### TASK REQUIREMENTS:
Review the listing and copy each line that holds the word "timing".

### DATA FOR REVIEW:
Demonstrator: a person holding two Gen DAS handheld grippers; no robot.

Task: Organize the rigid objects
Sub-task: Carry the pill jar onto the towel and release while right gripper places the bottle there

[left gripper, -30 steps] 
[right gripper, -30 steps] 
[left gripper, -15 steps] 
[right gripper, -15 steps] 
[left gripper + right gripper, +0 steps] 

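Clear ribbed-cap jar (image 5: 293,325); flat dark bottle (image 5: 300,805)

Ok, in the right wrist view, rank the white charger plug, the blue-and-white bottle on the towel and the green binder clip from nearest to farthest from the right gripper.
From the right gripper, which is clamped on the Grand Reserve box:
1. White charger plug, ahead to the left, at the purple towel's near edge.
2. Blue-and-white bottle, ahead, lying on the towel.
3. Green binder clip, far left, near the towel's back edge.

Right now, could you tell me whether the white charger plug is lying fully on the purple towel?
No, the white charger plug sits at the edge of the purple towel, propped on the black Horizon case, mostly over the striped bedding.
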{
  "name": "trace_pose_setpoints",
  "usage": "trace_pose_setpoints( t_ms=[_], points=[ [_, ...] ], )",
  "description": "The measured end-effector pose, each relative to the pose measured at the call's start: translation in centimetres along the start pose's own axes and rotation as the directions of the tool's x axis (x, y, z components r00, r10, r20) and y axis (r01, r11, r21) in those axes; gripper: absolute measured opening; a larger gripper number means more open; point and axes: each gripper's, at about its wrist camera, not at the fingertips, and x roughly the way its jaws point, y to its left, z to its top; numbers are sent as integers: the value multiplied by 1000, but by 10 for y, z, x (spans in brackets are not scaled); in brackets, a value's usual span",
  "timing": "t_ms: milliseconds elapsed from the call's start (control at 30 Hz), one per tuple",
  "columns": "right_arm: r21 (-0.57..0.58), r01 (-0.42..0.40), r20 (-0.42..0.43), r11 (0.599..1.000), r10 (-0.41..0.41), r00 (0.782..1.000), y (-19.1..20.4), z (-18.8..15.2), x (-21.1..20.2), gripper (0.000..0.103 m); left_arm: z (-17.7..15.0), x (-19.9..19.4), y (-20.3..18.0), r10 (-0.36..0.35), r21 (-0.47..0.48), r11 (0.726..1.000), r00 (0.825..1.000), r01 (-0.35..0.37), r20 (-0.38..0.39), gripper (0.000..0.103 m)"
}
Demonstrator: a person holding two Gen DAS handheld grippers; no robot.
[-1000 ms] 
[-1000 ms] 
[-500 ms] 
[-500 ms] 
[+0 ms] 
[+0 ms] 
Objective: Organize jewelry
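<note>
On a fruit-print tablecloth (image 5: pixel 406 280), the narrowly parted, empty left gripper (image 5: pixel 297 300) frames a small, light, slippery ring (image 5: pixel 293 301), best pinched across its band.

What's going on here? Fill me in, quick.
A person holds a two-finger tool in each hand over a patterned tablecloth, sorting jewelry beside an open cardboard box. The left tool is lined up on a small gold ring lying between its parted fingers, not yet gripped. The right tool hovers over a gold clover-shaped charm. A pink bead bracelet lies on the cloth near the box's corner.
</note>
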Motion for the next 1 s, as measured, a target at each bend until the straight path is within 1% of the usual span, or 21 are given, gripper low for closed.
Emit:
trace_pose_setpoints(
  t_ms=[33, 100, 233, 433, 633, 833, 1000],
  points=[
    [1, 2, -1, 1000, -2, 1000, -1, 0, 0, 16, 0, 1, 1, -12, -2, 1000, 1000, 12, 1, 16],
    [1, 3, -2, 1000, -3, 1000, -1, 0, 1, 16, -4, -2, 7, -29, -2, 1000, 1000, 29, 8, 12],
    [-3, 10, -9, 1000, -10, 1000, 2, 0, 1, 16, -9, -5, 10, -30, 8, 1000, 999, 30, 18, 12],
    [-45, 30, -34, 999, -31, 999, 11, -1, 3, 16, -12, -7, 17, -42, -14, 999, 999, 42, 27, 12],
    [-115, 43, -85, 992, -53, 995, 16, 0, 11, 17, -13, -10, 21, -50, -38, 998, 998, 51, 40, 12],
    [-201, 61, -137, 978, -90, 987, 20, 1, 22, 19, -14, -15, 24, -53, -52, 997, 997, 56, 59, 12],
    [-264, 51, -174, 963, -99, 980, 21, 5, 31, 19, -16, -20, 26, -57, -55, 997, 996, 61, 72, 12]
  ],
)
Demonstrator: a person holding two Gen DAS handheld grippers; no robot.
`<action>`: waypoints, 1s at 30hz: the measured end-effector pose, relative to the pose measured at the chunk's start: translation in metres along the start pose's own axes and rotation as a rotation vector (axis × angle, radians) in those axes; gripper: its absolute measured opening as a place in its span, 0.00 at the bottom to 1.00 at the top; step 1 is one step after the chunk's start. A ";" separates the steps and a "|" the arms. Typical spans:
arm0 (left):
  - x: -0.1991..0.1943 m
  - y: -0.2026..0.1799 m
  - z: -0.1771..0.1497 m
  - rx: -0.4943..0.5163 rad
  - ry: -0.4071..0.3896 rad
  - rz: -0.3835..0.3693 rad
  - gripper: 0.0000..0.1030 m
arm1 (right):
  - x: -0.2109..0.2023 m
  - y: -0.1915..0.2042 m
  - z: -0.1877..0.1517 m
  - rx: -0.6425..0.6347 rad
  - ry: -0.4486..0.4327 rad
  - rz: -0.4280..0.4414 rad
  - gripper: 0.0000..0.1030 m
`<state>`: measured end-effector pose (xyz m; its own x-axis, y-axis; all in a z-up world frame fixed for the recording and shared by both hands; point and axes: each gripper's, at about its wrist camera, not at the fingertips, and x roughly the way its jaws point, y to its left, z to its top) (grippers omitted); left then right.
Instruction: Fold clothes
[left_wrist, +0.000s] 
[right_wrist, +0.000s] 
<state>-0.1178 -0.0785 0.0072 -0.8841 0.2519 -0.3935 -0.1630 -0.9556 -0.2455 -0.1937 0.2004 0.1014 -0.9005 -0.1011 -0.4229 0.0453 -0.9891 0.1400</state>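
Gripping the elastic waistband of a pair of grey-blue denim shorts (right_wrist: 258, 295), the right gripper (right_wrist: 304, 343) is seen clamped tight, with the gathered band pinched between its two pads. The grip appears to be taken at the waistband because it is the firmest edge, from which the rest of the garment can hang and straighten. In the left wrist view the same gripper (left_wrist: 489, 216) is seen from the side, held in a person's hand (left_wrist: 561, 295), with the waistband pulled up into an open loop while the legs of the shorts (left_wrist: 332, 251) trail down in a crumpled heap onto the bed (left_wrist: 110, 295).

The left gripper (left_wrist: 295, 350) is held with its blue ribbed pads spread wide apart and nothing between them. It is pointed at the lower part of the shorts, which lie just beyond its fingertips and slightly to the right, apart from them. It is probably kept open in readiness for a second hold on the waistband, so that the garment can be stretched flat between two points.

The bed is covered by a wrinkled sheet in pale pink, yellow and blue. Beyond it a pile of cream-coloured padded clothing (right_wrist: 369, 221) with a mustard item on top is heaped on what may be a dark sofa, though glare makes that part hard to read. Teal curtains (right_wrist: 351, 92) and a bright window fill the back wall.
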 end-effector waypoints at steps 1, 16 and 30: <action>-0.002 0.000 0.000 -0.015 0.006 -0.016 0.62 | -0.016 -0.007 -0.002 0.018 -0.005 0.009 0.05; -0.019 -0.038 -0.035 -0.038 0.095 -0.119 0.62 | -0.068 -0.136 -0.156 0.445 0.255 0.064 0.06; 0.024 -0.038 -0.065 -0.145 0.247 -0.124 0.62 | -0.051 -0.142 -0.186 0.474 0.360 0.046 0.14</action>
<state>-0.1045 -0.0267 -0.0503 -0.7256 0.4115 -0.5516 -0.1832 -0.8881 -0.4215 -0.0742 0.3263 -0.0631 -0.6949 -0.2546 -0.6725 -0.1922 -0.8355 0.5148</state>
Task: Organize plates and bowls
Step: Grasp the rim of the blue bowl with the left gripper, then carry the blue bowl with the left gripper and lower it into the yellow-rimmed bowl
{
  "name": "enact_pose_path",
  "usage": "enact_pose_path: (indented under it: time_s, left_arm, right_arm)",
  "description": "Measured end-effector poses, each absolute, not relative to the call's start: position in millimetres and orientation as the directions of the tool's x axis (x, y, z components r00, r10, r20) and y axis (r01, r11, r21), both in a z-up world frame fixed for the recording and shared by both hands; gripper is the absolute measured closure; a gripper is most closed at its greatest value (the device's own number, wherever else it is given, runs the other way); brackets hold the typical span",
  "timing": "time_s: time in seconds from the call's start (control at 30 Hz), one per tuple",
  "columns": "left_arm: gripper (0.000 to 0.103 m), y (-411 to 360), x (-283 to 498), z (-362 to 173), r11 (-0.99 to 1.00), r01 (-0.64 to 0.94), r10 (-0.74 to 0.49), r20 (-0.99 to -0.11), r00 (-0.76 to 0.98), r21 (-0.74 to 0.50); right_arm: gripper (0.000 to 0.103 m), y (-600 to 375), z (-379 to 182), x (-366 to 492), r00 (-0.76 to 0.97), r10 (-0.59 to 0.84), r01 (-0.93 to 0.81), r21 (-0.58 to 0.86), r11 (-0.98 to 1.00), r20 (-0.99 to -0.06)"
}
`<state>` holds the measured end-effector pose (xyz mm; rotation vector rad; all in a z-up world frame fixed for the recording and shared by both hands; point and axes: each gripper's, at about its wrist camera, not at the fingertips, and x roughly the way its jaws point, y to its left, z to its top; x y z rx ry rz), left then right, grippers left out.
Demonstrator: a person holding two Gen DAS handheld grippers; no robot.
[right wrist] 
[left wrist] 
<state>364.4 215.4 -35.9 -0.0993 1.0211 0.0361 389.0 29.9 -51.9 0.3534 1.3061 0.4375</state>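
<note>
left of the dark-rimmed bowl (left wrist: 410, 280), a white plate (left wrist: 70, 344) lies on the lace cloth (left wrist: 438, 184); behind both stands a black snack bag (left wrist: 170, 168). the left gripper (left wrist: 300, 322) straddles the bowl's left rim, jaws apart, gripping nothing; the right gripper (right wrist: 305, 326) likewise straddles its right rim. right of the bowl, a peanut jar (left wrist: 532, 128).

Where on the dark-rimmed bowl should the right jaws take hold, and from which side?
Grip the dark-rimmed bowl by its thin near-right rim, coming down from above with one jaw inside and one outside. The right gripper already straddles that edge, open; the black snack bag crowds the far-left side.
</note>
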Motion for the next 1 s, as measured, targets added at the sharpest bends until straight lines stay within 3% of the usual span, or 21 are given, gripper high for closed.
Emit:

### TASK SOLUTION:
  "timing": "t_ms: milliseconds elapsed from the call's start (control at 30 Hz), one per tuple",
  "timing": "time_s: time in seconds from the call's start (control at 30 Hz), one per tuple",

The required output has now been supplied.